The primary part of the chicory plant that is used is the root, which often is ground into powder for medicine and supplement purposes. The chicory plant might be used for promoting a health gastrointestinal system and help treat intestinal problems, such as constipation and diarrhea. The plant also might be used as a treatment for cancer and heart disease. Chicory leaves are used like other leafy greens as a nutritious addition to a tossed salad. Chicory also can be roasted and ground into a substance similar to coffee grounds that also can be consumed in place of coffee.


Your doctor has likely recommended that you do not consume too much caffeine during pregnancy because it can have negative effects on your unborn baby's health. Roasted chicory is an alternative to coffee because it does not contain caffeine, but it might be safer to opt for decaffeinated coffee. Chicory has certain documented effects that might impact the health and safety of your pregnancy. recommends that you avoid chicory use of any kind while expecting.

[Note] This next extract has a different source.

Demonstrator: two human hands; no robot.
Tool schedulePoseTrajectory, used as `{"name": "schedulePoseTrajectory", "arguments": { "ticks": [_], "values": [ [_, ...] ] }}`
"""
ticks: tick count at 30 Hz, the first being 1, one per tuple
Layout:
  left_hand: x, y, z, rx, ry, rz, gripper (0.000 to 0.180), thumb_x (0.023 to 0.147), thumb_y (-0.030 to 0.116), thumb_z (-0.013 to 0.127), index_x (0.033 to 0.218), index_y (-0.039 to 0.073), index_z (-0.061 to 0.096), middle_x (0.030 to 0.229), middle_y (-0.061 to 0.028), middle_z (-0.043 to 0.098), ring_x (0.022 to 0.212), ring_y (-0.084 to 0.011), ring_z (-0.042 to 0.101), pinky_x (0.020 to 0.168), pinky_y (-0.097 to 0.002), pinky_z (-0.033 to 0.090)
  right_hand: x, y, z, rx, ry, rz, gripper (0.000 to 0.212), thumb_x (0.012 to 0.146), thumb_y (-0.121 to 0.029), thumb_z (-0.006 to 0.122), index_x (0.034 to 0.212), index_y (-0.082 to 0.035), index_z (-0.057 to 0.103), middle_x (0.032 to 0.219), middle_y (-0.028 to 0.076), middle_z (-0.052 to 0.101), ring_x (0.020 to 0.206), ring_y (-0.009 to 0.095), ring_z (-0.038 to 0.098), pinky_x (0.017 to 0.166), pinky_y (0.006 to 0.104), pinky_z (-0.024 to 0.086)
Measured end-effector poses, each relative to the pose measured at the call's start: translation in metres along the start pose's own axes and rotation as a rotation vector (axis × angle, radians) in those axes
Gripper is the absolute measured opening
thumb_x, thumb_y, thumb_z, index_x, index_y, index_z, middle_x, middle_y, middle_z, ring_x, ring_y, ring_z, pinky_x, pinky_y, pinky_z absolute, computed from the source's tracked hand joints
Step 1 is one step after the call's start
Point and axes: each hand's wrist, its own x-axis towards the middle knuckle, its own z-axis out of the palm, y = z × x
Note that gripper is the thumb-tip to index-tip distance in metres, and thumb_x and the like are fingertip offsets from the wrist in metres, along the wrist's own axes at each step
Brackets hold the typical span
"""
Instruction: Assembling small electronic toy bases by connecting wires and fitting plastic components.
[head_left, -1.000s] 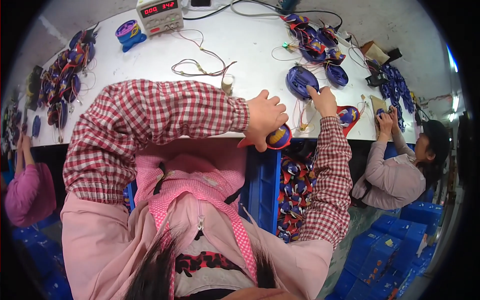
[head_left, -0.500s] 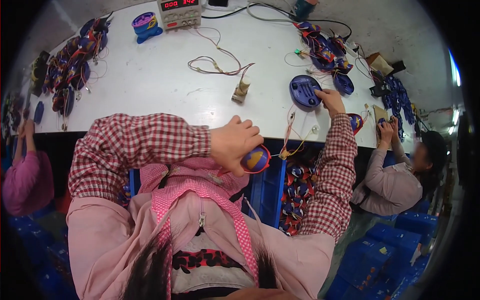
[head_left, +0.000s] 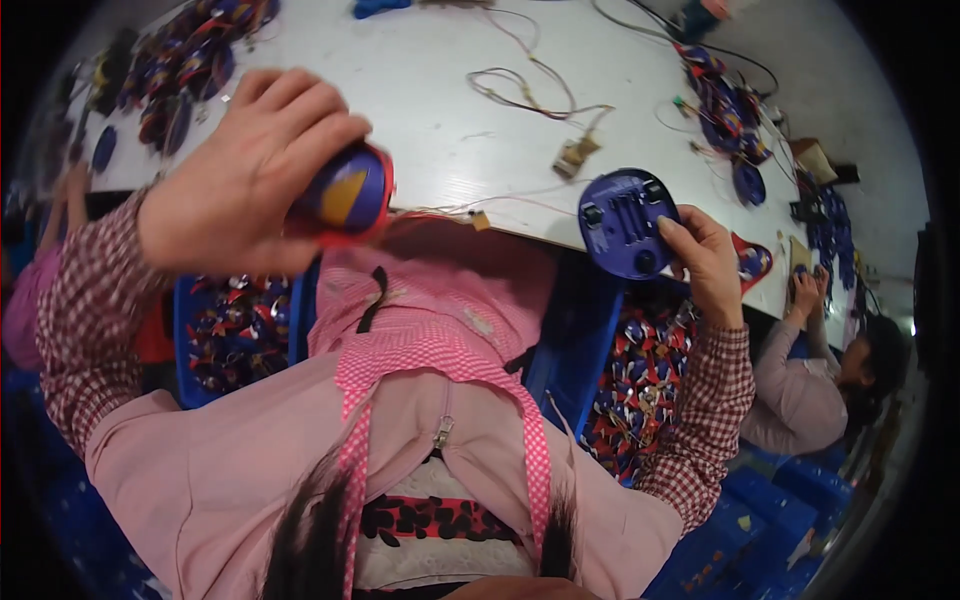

Chicory has been shown to have harmful effects on a pregnancy. The plant is both an emmenagogue and an abortifacient. An emmenagogue is a substance that promotes menstrual bleeding, which might lead to a miscarriage. An abortifacient is a substance that has been shown to cause a miscarriage. If you come into contact with chicory, you also might develop contact dermatitis, a rash that develops in response to certain substances.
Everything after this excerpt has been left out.